Red-Ox Reactions in Ionic Liquids and Their Impact on Electrodeposition of Metals and Alloys

Abstract

Electrodeposition from ionic liquids has some significant benefits over aqueous electrolytes in that there are no side reactions associated with the presence of water and oxygen. Metal deposits can be plated without deleterious oxides or hydrogen inclusions, which may cause a loss of mechanical and corrosion resistance properties. However, these benefits come with practical limitations and implications. In the absence of water, there are fewer restrictions on the nature of ionic metal species that can exist in the electrolyte. In some ionic liquids, multivalent metals like niobium or vanadium may have several stable oxidation states under the same conditions. Ions with high valencies can react with low valent species to form ions of intermediate oxidation states. They can also comproportionate with freshly electrodeposited metal, dissolving it back into the bath in a low valent state. In the case of alloy deposition, two or more metallic ions with different reduction potentials are dissolved in the electrolyte. The initial oxidation states of the metals in the system may change spontaneously if a red-ox reaction between different ions is possible. The resulting species may be insoluble or otherwise not suitable for the electrodeposition. The more positive ion can be reduced to the metallic state and precipitate out of solution. This makes some metals incompatible with each other in the electrolyte and limits the combinations of alloying elements. Options for anodic reaction during electrodeposition from ionic liquids are usually limited to the dissolution of sacrificial anodes.
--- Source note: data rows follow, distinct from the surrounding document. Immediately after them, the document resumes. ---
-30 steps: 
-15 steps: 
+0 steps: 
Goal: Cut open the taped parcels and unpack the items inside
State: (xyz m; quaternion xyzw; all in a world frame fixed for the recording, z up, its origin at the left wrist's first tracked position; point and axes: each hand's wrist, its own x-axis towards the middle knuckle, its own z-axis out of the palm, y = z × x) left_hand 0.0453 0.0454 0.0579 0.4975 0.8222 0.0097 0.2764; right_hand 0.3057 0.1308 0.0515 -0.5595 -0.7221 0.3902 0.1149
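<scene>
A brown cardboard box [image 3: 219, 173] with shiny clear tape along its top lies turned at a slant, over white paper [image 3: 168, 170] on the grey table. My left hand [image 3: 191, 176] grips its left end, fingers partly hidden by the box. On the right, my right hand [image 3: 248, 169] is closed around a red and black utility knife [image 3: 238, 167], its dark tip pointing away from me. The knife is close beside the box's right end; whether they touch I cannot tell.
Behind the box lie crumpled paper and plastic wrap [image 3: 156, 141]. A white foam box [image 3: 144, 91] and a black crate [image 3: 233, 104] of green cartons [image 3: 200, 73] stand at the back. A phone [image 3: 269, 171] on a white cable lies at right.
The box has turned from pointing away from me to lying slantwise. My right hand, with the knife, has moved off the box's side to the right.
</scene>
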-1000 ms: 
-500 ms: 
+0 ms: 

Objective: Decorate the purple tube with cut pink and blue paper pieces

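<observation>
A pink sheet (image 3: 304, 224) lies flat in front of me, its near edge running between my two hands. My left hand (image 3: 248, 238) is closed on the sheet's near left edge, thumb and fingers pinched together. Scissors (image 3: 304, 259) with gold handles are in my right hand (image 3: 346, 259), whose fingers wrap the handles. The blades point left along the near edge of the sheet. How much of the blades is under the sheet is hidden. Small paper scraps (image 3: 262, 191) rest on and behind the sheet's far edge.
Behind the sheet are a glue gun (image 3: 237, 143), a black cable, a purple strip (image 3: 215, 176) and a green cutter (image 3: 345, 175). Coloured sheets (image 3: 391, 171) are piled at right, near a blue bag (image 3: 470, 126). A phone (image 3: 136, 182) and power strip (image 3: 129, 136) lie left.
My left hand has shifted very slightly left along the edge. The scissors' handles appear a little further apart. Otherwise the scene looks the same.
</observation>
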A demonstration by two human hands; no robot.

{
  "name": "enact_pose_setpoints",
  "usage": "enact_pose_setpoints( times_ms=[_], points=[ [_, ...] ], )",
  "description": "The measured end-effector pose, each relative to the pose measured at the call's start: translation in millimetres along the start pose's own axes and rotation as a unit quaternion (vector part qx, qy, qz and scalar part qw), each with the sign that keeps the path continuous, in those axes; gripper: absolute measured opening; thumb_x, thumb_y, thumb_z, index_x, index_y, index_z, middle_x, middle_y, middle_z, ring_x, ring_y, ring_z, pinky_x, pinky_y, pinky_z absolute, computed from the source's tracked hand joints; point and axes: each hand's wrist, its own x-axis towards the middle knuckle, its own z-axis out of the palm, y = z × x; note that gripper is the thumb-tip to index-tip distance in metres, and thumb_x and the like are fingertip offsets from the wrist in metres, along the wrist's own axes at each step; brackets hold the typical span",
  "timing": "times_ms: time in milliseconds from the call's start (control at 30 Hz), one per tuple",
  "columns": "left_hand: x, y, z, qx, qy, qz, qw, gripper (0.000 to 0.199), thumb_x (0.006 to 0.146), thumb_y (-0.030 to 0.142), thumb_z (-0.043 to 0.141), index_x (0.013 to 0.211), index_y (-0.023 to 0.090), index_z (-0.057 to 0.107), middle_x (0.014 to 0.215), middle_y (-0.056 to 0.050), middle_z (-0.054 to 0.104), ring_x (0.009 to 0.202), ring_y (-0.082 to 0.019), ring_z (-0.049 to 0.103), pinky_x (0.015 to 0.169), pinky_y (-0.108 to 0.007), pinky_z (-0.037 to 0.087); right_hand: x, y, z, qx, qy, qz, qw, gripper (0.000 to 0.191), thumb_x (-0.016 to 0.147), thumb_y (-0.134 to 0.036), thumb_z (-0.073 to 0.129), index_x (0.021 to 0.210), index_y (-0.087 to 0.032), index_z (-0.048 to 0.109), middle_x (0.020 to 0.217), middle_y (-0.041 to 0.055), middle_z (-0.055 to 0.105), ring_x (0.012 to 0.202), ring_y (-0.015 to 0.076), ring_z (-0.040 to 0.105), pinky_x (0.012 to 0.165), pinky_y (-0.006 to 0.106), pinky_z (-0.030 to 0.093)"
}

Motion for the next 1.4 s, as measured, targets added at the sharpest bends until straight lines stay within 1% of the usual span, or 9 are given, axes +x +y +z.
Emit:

Without oxygen or water, the surface of the anode remains free of a passivating oxide layer and therefore remains very chemically active. Ions with more positive reduction potentials will attack the anode and this reaction may continue until all of the more positive ions in the bath have been reduced. Water-sensitive ionic liquids, in particular chloroaluminates, may also have H+ ions present as a result of reactions with traces of moisture. The protons can participate in the oxidation of some ions, forming hydrogen gas that eventually leaves the system. Examples of red-ox reactions in selected ionic liquid electrolytes are discussed, as well as some proposed methods of taking these processes into account.